**WORK REQUIRED**. Please transcribe the listing below exactly, but only from the line containing "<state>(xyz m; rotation" through its last line.

**DATA SEGMENT**.
—————

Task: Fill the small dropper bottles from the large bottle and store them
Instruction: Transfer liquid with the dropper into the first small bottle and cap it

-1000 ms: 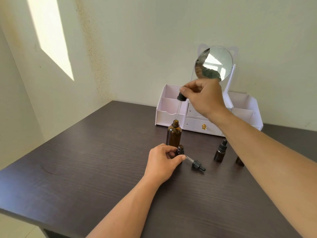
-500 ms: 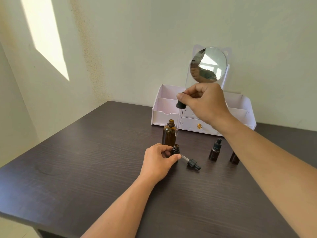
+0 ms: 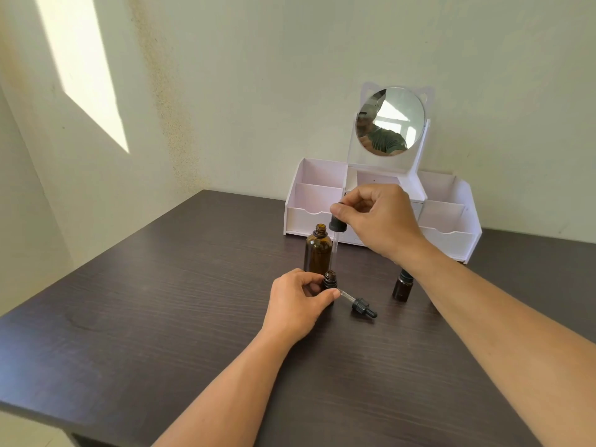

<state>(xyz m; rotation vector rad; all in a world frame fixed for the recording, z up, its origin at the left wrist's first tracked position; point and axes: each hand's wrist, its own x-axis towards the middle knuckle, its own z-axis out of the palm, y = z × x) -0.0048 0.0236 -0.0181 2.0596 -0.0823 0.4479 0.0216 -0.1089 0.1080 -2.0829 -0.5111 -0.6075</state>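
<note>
Head cam view: the left hand (image 3: 295, 306) is curled around a small open dropper bottle (image 3: 330, 281) standing on the dark wood-grain desk (image 3: 161, 317), thumb and fingers pinching it on both sides. Right above it, the right hand (image 3: 377, 221) pinches the black bulb of a long dropper (image 3: 337, 235), with the glass tube hanging straight down and its tip just over the small bottle's mouth. The big amber bottle (image 3: 318, 253) stands uncapped right behind the small one, just left of the tube.

A small dropper cap (image 3: 359, 306) lies on its side on the desk just to the right of the left thumb, close to touching it. Another small bottle (image 3: 402, 287) stands farther right, partly hidden under the right forearm, so I can't see its top well.

At the back sits a white organizer (image 3: 451, 221) with open compartments and a round mirror (image 3: 389, 121) on top.

No labels or writing readable on any of the bottles, they look like plain glass.
</note>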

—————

**ANSWER SPACE**.
<state>(xyz m; rotation vector rad; all in a world frame fixed for the recording, z up, its origin at the left wrist's first tracked position; point and axes: each hand's wrist, its own x-axis towards the middle knuckle, its own z-axis out of the palm, y = z × x) -0.0048 0.0236 -0.0181 2.0596 -0.0823 0.4479 0.0216 -0.1089 0.1080 -2.0829 -0.5111 -0.6075</state>
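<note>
Head cam view: the left hand (image 3: 295, 306) is curled around a small open dropper bottle (image 3: 330, 281) standing on the dark wood-grain desk (image 3: 161, 317), thumb and fingers pinching it on both sides. Right above it, the right hand (image 3: 377, 221) pinches the black bulb of a long dropper (image 3: 337, 235), with the glass tube hanging straight down and its tip just over the small bottle's mouth. The big amber bottle (image 3: 318, 253) stands uncapped right behind the small one, just left of the tube.

A small dropper cap (image 3: 359, 306) lies on its side on the desk just to the right of the left thumb, close to touching it. Another small bottle (image 3: 402, 287) stands farther right, partly hidden under the right forearm, so I can't see its top well.

At the back sits a white organizer (image 3: 451, 221) with open compartments and a round mirror (image 3: 389, 121) on top.

No labels or writing readable on any of the bottles, they look like plain glass.
</note>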

The exercise requires nothing else.